> [EXERCISE OBJECTIVE]:
All of the data must be output without alteration.

> [DATA SHOWN]:
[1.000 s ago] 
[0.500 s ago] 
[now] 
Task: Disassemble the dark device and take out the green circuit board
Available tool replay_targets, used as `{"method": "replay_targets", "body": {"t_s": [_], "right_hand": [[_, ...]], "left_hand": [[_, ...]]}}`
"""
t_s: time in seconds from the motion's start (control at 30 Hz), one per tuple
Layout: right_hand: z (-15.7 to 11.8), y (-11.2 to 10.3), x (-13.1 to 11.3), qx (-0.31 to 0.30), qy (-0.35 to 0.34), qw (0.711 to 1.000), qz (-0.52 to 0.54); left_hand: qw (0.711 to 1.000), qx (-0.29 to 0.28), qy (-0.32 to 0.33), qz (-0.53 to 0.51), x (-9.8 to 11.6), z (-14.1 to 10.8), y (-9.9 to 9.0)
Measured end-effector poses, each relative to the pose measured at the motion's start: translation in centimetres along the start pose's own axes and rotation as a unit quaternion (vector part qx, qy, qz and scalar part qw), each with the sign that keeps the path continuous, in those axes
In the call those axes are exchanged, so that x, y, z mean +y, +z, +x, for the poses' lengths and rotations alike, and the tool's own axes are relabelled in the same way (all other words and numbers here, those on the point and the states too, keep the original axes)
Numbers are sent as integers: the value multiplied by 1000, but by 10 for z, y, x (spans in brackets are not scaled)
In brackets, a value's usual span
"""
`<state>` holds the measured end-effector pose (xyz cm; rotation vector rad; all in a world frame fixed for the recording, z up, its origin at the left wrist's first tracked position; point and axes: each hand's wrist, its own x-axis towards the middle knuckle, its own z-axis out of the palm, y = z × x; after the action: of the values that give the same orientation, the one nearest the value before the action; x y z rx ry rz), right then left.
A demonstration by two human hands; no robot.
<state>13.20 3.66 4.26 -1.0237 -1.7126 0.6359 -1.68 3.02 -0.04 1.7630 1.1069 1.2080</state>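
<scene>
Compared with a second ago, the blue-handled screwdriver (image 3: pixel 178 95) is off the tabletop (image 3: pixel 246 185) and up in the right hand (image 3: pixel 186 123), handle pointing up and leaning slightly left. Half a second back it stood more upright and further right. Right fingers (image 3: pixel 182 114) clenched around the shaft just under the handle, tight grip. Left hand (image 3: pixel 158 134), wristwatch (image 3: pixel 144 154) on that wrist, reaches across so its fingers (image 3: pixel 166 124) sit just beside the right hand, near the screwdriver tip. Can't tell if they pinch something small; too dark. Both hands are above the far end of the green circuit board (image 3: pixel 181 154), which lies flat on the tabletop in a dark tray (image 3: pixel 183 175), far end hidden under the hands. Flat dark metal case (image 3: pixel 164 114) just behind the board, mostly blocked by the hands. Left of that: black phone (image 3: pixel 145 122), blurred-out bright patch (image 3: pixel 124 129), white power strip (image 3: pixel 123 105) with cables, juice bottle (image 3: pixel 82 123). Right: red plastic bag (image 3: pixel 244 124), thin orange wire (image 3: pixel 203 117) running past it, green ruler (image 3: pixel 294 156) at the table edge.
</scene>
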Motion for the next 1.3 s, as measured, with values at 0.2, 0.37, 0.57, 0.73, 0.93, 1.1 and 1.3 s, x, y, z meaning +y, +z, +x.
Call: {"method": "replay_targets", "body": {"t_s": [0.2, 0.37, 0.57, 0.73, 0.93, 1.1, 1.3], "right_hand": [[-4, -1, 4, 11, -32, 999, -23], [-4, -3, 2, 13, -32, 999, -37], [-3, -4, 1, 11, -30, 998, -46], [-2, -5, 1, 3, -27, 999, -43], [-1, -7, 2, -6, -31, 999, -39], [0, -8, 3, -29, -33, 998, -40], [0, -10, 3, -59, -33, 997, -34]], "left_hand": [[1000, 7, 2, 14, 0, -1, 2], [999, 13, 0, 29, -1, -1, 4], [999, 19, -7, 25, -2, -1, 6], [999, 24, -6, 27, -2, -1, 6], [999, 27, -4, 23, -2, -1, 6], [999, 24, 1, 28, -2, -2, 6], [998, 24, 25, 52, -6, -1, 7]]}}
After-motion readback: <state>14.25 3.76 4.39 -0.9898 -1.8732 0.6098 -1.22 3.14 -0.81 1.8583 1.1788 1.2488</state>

> [ANSWER BELOW]:
[1.000 s ago] 
[0.500 s ago] 
[now] 
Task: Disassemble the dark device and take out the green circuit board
Available tool replay_targets, used as `{"method": "replay_targets", "body": {"t_s": [_], "right_hand": [[_, ...]], "left_hand": [[_, ...]]}}`
"""
t_s: time in seconds from the motion's start (control at 30 Hz), one per tuple
Layout: right_hand: z (-15.7 to 11.8), y (-11.2 to 10.3), x (-13.1 to 11.3), qx (-0.31 to 0.30), qy (-0.35 to 0.34), qw (0.711 to 1.000), qz (-0.52 to 0.54); left_hand: qw (0.711 to 1.000), qx (-0.29 to 0.28), qy (-0.32 to 0.33), qz (-0.53 to 0.51), x (-9.8 to 11.6), z (-14.1 to 10.8), y (-9.9 to 9.0)
Measured end-effector poses, each relative to the pose measured at the motion's start: translation in centimetres along the start pose's own axes and rotation as a unit quaternion (vector part qx, qy, qz and scalar part qw), each with the sign that keeps the path continuous, in those axes
In the call those axes are exchanged, so that x, y, z mean +y, +z, +x, for the poses' lengths and rotations alike, and the tool's own axes are relabelled in the same way (all other words and numbers here, those on the point and the states too, keep the original axes)
Numbers are sent as integers: the value multiplied by 1000, but by 10 for z, y, x (spans in brackets are not scaled)
In brackets, a value's usual span
"""
`<state>` holds the measured end-effector pose (xyz cm; rotation vector rad; all in a world frame fixed for the recording, z up, its origin at the left wrist's first tracked position; point and axes: each hand's wrist, its own x-axis towards the middle knuckle, its own z-axis out of the palm, y = z × x; after the action: of the values that give the same orientation, the one nearest the value before the action; x y z rx ry rz), right then left.
A demonstration by two human hands; no robot.
<state>13.20 3.66 4.26 -1.0237 -1.7126 0.6359 -1.68 3.02 -0.04 1.7630 1.1069 1.2080</state>
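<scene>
Compared with a second ago, the blue-handled screwdriver (image 3: pixel 178 95) is off the tabletop (image 3: pixel 246 185) and up in the right hand (image 3: pixel 186 123), handle pointing up and leaning slightly left. Half a second back it stood more upright and further right. Right fingers (image 3: pixel 182 114) clenched around the shaft just under the handle, tight grip. Left hand (image 3: pixel 158 134), wristwatch (image 3: pixel 144 154) on that wrist, reaches across so its fingers (image 3: pixel 166 124) sit just beside the right hand, near the screwdriver tip. Can't tell if they pinch something small; too dark. Both hands are above the far end of the green circuit board (image 3: pixel 181 154), which lies flat on the tabletop in a dark tray (image 3: pixel 183 175), far end hidden under the hands. Flat dark metal case (image 3: pixel 164 114) just behind the board, mostly blocked by the hands. Left of that: black phone (image 3: pixel 145 122), blurred-out bright patch (image 3: pixel 124 129), white power strip (image 3: pixel 123 105) with cables, juice bottle (image 3: pixel 82 123). Right: red plastic bag (image 3: pixel 244 124), thin orange wire (image 3: pixel 203 117) running past it, green ruler (image 3: pixel 294 156) at the table edge.
</scene>
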Motion for the next 1.3 s, as measured, with values at 0.2, 0.37, 0.57, 0.73, 0.93, 1.1 and 1.3 s, x, y, z meaning +y, +z, +x.
Call: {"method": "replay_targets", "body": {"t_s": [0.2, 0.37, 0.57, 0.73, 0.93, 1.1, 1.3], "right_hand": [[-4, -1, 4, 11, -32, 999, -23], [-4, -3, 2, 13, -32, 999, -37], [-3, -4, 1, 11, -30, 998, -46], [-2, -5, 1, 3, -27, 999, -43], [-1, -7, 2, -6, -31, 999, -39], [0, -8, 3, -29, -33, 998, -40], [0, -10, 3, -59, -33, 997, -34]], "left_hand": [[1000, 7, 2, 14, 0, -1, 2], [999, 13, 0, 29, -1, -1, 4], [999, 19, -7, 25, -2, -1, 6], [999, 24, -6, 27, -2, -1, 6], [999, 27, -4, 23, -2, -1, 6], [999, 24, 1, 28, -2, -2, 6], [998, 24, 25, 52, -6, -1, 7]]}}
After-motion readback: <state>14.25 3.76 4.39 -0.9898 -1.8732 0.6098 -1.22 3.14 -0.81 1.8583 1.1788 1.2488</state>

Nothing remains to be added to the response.